RGPD: ¿cuáles serán las consecuencias del Brexit en caso de un “no acuerdo”?

La fecha del 31 de octubre se acerca cada vez más y la posibilidad de un acuerdo entre la UE y el Reino Unido se aleja cada vez más. ¿Cuáles serán las consecuencias del Brexit sobre los flujos de datos personales (GDPR) entre la UE y el Reino Unido en caso de "sin trato" ? No te asustes, te lo contaremos todo.

 Si se confirma este Brexit sin acuerdo, los responsables del tratamiento de datos y subcontratistas de la UE tendrán que garantizar un nivel de protección suficiente y adecuado para transferir datos al Reino Unido a partir del 1^er noviembre de 2019. De hecho, el país no será considerado un país adecuado en materia de protección de datos personales hasta que la Comisión Europea lo reconozca como tal sobre la base del artículo 45 del RGPD.
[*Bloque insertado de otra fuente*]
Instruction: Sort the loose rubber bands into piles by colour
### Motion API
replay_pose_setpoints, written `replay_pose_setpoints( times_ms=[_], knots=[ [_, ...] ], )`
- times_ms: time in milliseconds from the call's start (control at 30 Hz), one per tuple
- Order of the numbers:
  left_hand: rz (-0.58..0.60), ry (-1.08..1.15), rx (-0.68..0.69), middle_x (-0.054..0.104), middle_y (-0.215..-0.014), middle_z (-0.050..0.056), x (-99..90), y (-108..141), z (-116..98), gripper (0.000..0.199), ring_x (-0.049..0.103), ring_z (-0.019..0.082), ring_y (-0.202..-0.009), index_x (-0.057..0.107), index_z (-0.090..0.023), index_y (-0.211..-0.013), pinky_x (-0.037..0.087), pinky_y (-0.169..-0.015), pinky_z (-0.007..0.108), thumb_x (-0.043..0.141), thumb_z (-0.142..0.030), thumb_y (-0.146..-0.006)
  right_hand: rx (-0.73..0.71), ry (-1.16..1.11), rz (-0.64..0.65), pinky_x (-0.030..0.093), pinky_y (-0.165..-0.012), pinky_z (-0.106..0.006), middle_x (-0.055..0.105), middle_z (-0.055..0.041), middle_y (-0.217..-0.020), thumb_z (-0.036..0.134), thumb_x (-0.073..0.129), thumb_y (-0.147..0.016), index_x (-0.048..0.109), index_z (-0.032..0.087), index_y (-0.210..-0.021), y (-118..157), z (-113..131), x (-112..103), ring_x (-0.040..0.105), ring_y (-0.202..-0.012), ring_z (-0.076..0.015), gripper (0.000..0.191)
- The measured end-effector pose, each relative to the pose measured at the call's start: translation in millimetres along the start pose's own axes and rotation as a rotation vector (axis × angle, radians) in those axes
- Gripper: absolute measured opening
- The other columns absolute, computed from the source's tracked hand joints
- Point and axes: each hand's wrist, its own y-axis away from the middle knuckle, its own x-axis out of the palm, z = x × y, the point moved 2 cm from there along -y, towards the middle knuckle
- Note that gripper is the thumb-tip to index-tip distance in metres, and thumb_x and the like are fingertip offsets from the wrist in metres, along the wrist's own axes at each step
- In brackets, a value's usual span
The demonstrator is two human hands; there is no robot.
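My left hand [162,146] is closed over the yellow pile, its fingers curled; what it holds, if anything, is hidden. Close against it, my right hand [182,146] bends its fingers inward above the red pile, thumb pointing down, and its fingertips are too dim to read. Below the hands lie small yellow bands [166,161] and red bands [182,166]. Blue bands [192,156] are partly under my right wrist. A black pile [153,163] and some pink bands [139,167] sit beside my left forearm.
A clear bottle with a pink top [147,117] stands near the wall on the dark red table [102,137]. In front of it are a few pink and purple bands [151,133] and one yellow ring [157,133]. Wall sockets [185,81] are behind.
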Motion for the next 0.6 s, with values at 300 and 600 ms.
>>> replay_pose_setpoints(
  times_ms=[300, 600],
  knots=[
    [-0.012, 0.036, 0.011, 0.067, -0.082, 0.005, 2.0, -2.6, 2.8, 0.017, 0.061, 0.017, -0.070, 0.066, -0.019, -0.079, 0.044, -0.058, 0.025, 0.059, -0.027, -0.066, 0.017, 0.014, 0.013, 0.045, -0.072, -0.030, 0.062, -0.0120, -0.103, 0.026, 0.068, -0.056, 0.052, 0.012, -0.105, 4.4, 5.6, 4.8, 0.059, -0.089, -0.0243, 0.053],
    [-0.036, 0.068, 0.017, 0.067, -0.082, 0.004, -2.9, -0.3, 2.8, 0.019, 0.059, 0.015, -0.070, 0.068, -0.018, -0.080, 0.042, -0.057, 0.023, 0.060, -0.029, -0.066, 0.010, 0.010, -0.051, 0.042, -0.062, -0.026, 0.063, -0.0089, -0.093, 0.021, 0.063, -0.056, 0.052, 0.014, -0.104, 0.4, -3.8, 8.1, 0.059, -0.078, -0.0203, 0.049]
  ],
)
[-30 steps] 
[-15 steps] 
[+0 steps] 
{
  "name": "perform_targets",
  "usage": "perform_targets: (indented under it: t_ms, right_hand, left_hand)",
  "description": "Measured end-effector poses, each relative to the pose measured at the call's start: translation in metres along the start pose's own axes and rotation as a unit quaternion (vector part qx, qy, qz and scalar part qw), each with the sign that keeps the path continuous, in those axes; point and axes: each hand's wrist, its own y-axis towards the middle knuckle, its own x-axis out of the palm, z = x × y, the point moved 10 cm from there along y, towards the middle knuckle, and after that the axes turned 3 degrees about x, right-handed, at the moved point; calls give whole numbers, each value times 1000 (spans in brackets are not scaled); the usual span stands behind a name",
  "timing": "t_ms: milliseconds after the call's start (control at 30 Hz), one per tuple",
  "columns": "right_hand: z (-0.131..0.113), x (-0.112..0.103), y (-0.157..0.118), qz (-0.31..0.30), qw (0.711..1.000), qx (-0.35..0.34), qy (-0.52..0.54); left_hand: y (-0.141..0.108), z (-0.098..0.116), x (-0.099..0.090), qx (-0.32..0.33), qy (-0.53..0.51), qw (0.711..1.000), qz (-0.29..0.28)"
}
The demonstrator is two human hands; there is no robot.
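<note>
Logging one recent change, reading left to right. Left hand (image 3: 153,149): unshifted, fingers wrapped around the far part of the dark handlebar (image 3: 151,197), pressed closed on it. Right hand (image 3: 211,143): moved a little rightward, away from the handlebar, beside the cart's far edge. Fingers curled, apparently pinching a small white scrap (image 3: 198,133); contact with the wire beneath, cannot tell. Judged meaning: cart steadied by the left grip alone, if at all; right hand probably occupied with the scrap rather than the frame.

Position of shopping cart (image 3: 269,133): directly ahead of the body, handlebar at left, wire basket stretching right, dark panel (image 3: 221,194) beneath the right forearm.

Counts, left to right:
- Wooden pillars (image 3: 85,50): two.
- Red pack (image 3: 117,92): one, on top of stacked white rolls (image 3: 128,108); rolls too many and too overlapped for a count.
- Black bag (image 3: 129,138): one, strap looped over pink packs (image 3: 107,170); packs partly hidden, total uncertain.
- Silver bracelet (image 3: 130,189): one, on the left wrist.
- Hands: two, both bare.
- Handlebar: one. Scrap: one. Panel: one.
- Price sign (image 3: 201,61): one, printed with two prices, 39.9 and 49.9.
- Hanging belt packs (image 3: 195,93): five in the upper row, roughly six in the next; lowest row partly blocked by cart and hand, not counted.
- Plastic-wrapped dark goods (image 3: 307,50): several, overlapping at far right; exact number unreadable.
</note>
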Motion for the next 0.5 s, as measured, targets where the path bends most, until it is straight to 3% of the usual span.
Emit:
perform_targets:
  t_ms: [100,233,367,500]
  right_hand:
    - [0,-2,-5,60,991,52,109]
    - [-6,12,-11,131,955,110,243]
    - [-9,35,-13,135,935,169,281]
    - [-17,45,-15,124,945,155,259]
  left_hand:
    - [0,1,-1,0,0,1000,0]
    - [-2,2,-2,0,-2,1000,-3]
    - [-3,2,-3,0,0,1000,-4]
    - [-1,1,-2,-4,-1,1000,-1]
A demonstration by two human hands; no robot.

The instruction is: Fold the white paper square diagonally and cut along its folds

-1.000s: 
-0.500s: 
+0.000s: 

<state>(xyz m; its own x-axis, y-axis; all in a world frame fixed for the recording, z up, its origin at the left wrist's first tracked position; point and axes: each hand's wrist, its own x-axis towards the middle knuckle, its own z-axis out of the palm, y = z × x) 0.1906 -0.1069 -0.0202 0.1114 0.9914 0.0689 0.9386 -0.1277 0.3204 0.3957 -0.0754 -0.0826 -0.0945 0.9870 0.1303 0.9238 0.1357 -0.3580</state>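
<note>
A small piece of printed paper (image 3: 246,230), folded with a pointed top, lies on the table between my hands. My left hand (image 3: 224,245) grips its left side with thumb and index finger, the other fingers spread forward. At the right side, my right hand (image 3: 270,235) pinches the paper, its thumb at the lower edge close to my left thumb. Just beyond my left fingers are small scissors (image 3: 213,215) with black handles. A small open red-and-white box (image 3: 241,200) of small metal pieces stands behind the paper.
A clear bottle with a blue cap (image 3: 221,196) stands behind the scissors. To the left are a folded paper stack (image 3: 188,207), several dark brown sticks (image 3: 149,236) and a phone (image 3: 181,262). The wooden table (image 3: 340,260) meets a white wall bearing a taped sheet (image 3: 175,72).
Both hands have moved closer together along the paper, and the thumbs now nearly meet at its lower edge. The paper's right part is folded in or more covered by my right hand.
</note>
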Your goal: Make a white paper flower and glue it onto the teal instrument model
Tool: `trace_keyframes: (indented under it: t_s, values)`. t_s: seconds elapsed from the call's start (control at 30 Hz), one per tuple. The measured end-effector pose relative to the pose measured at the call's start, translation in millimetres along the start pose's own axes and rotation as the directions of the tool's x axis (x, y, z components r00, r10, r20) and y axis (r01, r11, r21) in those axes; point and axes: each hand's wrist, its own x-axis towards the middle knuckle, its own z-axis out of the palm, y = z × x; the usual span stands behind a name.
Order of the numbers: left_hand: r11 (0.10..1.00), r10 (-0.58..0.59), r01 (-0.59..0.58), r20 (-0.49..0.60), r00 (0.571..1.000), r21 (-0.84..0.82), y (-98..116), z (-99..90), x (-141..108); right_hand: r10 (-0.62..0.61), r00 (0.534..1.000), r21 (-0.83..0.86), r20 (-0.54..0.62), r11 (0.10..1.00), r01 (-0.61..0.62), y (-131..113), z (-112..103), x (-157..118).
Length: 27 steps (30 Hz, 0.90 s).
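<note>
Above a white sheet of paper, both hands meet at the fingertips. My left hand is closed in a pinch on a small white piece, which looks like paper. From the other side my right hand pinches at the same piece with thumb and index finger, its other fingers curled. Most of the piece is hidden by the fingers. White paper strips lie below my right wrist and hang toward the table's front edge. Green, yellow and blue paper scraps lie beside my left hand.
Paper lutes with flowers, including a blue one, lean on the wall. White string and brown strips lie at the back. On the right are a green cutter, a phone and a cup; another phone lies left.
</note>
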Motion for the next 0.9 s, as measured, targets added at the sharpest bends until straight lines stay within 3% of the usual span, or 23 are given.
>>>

 Como era de esperar, esto le afectará "sin trato" tan pronto como realice transferencias de datos al Reino Unido desde el 1^er noviembre de 2019. Para aquellos que están atrasados en el fondo, el RGPD establece un régimen específico aplicable a las transferencias fuera de la Unión Europea. De esta manera, se pueden implementar herramientas para continuar con estos flujos de datos.

Anticipar las consecuencias del Brexit en ausencia de un acuerdo sobre el RGPD

Entre las herramientas propuestas para anticipar las consecuencias del Brexit en ausencia de un acuerdo, podemos encontrar:

• Cláusulas contractuales estándar : son modelos de contratos de transferencia de datos adoptados por la Comisión Europea. Estas son herramientas que se consideran listas para usar y puedes encontrarlas directamente en El sitio web de la CNIL 
• Cláusulas contractuales específicas conocidas como "ad hoc"Se trata de contratos que permiten regular las transferencias de datos en situaciones específicas en las que las cláusulas tipo requieren modificación. Deberán ser autorizados previamente por la CNIL previo dictamen del Comité Europeo de Protección de Datos (SEPD).
• Normas corporativas vinculantes (o Normas Corporativas Vinculantes): se trata de una política de protección de datos intragrupo. Son vinculantes y deben ser respetados por las entidades firmantes, independientemente de su ubicación. Encontrará información para implementar dichas reglas en El sitio web de la CNIL.
• Códigos de conducta y mecanismos de certificación : estas herramientas deben, sin embargo, incluir el compromiso vinculante y ejecutable asumido por los destinatarios no pertenecientes a la UE de aplicar estas disposiciones. Una vez más, deberán ser autorizados por la CNIL previo asesoramiento de la CEPB. Se trata de nuevas herramientas introducidas por el RGPD y el CEPB está trabajando actualmente en directrices y recomendaciones.

Artículo a leer: RGPD bien: ¿cuál es su número desde que entró en vigor el texto? 

¿Cuáles son los pasos a seguir para garantizar el cumplimiento de su RGPD en caso de Brexit?

La CNIL ha publicado una lista de pasos a seguir para prepararse para las consecuencias del Brexit en caso de "sin trato", siguiendo las recomendaciones del Supervisor Europeo de Protección de Datos:

•  Debes identificar actividades de procesamiento que constituyen una transferencia de datos personales al Reino Unido
•  Determinar herramientas transferencias adecuadas y ponerlas en marcha antes del 1o^er noviembre de 2019
•  Actualizar el registro de procesamiento para registrar transferencias al Reino Unido
•  Informar interesados para informarles de que existe una transferencia de datos

Por lo tanto, el mantenimiento y la precisión del registro de procesamiento son esenciales para anticipar este Brexit sin acuerdo, con el fin de tener una visión clara del procesamiento de datos realizado por la empresa y poner en marcha las medidas adecuadas.

Por último, en lo que respecta a los datos enviados desde el Reino Unido a la Unión Europea, la situación se mantiene sin cambios y se permitirá la libre circulación de datos sin necesidad de garantías adicionales.